**About this task**
Starting at the first line of the data, print every line up to and including the one with "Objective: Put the", but no pictures.

**Raw data**
——————

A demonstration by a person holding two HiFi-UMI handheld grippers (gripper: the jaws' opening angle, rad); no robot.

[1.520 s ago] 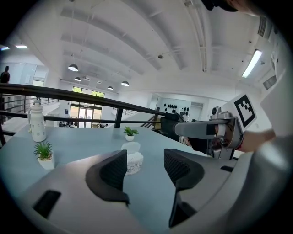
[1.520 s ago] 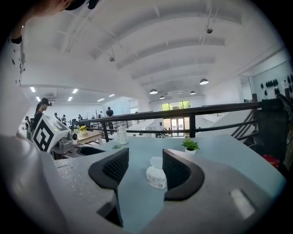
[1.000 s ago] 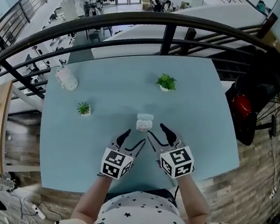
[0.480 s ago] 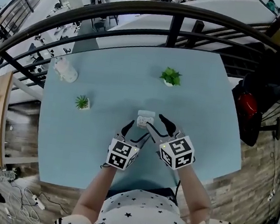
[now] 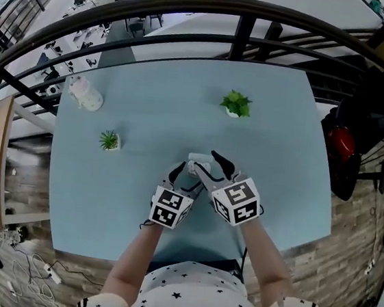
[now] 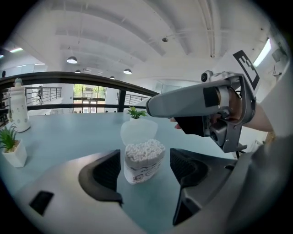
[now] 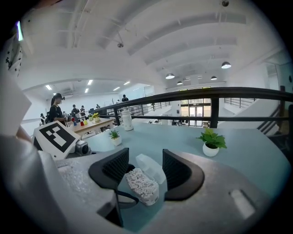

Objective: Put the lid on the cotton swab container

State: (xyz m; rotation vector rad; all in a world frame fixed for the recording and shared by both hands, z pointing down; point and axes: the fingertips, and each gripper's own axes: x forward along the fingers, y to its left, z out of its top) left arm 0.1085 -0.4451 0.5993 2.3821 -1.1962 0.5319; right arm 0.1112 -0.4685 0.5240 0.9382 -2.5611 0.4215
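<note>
A small clear cotton swab container [image 5: 198, 165] stands on the light blue table [image 5: 129, 225], full of white swabs, with its hinged lid [image 6: 138, 131] standing open behind it. My left gripper [image 5: 185, 178] is open. In the left gripper view its jaws flank the container [image 6: 143, 160] with a gap on each side. My right gripper [image 5: 211, 167] reaches in from the right, also open. In the right gripper view the container [image 7: 143, 185] and the lid [image 7: 150, 167] lie between its jaws [image 7: 144, 169], and nothing is pressed.
A leafy potted plant [image 5: 235, 105] stands at the back right, and a smaller potted plant [image 5: 109, 140] sits to the left. A white bottle [image 5: 85, 94] is at the back left corner. A black railing [image 5: 241, 24] runs behind the table.
Both grippers have moved forward from the table's near side up to the container, and now their jaws flank it. The left jaws have spread a little wider.
</note>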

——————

**Task response**
A demonstration by a person holding two HiFi-UMI handheld grippers (gripper: the jaws' opening angle, rad); no robot.

[1.520 s ago] 
[1.520 s ago] 
[1.000 s ago] 
[0.480 s ago] 
[now] 
[now] 
[now] 

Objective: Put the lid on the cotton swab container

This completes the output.